**Exercise prompt:** Please copy, exactly as they appear below, the lines from the one containing "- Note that" through the one containing "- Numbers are".

(Beginning of Information given)

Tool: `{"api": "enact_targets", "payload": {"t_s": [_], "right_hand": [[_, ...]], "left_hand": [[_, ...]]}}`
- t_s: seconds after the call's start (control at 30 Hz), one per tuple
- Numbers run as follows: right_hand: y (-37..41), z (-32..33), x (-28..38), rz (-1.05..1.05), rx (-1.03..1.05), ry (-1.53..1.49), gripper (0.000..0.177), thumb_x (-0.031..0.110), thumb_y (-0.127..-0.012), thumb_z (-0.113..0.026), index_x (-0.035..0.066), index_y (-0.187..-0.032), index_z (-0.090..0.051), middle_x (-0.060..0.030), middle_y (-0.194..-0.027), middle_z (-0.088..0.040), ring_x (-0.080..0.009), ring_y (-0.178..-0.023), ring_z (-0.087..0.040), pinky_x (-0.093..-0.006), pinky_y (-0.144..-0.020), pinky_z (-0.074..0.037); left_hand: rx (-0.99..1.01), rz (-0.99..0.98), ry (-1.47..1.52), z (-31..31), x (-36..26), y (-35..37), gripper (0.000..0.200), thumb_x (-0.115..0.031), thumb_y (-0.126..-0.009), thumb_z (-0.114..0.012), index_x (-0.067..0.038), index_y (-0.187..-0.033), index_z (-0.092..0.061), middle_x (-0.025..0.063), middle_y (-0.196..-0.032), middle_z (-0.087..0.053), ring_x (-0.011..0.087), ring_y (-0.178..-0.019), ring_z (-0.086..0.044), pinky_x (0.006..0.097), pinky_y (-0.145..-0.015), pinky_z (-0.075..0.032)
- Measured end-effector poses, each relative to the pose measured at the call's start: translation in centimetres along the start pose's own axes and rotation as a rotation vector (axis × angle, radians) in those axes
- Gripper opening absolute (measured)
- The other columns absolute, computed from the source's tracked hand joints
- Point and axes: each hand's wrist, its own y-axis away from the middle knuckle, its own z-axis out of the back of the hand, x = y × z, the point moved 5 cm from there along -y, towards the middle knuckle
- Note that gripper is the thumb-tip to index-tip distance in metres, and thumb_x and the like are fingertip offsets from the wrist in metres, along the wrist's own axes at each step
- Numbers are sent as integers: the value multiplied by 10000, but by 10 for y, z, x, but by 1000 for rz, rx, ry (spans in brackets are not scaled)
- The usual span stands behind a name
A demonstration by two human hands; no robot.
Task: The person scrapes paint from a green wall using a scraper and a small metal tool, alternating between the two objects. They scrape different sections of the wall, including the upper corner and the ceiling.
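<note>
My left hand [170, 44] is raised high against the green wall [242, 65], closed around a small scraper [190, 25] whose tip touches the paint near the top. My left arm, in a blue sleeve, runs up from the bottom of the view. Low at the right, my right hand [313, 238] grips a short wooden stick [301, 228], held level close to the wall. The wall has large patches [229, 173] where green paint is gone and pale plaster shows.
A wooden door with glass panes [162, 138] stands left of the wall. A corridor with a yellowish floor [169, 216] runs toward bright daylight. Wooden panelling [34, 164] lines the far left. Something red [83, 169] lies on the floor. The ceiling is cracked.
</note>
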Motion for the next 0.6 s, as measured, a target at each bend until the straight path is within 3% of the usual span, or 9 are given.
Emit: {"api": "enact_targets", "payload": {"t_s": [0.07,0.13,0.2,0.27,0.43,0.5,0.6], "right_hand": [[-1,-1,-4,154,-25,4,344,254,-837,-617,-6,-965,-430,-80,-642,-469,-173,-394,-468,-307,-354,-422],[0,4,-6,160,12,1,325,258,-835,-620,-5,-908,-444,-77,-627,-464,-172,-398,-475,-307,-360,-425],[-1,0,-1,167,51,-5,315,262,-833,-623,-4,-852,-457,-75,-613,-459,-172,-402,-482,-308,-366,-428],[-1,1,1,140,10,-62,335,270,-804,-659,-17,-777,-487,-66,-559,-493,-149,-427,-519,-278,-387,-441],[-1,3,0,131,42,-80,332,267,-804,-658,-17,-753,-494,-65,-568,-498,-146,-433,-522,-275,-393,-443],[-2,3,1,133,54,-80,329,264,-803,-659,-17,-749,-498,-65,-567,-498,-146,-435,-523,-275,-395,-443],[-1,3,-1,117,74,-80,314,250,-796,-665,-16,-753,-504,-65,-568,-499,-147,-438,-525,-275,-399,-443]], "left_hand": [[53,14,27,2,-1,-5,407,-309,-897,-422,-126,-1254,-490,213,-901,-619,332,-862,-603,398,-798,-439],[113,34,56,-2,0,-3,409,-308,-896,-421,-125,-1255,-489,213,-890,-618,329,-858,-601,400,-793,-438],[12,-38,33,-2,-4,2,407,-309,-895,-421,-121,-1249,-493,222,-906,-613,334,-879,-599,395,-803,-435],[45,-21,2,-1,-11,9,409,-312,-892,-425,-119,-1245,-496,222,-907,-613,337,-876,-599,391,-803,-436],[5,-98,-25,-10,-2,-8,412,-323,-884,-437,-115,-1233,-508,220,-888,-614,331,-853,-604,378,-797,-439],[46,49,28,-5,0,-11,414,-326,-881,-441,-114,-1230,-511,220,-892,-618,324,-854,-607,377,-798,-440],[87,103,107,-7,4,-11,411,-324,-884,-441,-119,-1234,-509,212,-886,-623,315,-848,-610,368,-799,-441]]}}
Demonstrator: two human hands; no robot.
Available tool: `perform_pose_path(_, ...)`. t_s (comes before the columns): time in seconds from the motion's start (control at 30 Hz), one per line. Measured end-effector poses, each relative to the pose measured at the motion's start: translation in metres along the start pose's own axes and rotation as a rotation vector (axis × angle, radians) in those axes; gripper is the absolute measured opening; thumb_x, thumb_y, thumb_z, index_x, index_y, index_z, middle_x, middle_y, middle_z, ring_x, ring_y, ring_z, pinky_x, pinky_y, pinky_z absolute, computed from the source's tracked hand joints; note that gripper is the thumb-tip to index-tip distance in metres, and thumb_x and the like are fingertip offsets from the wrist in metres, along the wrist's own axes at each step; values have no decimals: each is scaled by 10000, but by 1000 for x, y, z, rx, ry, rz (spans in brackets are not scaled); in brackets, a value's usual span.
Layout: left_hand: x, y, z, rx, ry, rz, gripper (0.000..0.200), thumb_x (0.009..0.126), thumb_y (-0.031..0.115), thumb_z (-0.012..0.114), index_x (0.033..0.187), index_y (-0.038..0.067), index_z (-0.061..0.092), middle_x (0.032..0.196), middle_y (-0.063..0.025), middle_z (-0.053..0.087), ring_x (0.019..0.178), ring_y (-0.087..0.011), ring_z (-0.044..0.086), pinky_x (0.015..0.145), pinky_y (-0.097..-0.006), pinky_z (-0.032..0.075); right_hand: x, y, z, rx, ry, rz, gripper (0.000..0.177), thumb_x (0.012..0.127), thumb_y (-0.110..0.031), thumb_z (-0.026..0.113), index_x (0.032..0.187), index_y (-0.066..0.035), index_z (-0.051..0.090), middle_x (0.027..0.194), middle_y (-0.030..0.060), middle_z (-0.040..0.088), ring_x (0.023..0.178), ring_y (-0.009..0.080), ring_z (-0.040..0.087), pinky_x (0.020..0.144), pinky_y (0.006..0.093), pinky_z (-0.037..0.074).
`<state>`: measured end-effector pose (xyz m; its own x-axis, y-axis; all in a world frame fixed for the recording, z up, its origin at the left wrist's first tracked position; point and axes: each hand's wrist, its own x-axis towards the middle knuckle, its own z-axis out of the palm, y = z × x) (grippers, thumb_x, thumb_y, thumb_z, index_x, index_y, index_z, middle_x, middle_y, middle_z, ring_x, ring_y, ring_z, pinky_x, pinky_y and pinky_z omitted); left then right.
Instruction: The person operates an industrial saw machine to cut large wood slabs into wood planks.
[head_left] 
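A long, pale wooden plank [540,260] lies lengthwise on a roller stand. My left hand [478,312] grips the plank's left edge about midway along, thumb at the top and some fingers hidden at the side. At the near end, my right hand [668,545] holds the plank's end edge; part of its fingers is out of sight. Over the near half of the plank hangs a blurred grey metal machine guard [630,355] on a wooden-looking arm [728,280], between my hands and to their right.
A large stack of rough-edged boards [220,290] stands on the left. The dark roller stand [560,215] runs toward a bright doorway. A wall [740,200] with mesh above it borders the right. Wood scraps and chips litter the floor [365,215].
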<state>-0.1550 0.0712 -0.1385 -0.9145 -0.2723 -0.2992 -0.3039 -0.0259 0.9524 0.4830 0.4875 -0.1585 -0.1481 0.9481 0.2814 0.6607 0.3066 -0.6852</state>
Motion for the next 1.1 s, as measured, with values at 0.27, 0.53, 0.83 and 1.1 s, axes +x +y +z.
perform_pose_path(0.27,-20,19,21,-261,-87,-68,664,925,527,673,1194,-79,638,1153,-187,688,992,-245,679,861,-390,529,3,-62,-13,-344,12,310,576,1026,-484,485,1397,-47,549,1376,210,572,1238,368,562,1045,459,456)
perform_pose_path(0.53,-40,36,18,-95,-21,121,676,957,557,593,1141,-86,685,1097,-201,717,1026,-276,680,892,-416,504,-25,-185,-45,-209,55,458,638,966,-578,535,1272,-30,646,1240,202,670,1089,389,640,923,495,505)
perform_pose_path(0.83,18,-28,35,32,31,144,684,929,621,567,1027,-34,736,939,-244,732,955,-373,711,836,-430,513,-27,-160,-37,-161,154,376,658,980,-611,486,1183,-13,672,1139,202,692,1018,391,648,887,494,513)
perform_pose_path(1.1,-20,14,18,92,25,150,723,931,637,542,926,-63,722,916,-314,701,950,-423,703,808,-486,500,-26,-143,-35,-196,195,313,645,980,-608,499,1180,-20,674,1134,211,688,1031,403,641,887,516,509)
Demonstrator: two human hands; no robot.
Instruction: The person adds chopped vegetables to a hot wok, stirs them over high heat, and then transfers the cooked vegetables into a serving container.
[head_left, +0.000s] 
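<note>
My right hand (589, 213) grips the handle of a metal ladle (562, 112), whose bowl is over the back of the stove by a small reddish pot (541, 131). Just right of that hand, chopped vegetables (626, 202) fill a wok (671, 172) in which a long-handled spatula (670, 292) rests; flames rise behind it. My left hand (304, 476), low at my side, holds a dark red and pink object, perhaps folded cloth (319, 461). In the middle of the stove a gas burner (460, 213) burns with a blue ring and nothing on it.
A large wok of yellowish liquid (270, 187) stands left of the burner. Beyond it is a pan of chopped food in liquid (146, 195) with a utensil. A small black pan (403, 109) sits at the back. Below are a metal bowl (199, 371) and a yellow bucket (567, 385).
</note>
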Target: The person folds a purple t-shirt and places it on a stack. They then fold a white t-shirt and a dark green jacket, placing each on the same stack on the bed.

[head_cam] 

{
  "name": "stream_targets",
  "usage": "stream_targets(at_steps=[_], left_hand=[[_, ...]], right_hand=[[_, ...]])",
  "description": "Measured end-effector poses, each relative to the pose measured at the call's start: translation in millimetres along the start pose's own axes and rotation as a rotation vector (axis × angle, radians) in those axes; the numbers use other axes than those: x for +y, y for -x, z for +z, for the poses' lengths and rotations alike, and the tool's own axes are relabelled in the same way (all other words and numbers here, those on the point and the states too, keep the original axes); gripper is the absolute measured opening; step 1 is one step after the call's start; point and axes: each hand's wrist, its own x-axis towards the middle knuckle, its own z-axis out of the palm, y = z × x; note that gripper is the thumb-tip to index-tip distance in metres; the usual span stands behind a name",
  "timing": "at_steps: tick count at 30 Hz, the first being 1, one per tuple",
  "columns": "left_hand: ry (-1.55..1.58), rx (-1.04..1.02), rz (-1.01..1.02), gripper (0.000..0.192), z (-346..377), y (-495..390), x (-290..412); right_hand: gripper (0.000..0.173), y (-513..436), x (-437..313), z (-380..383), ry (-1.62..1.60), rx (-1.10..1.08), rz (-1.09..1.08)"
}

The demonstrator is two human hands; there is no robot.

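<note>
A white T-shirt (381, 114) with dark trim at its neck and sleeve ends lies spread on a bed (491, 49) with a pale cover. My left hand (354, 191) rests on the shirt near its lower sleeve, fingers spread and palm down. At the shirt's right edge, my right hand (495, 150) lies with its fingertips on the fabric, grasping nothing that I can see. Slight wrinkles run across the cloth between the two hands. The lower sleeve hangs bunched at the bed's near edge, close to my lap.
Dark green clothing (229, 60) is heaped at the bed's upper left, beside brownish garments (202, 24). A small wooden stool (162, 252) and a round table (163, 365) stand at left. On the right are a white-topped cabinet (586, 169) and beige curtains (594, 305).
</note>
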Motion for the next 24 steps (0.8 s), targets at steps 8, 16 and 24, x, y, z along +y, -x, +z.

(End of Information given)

**Result of the task:**
- Note that gripper is the thumb-tip to index-tip distance in metres, and thumb_x and the like are fingertip offsets from the wrist in metres, along the wrist's own axes at each step
- Numbers are sent as integers: the value multiplied by 10000, but by 10 for y, z, x, but by 1000 for rz, rx, ry (spans in brackets are not scaled)

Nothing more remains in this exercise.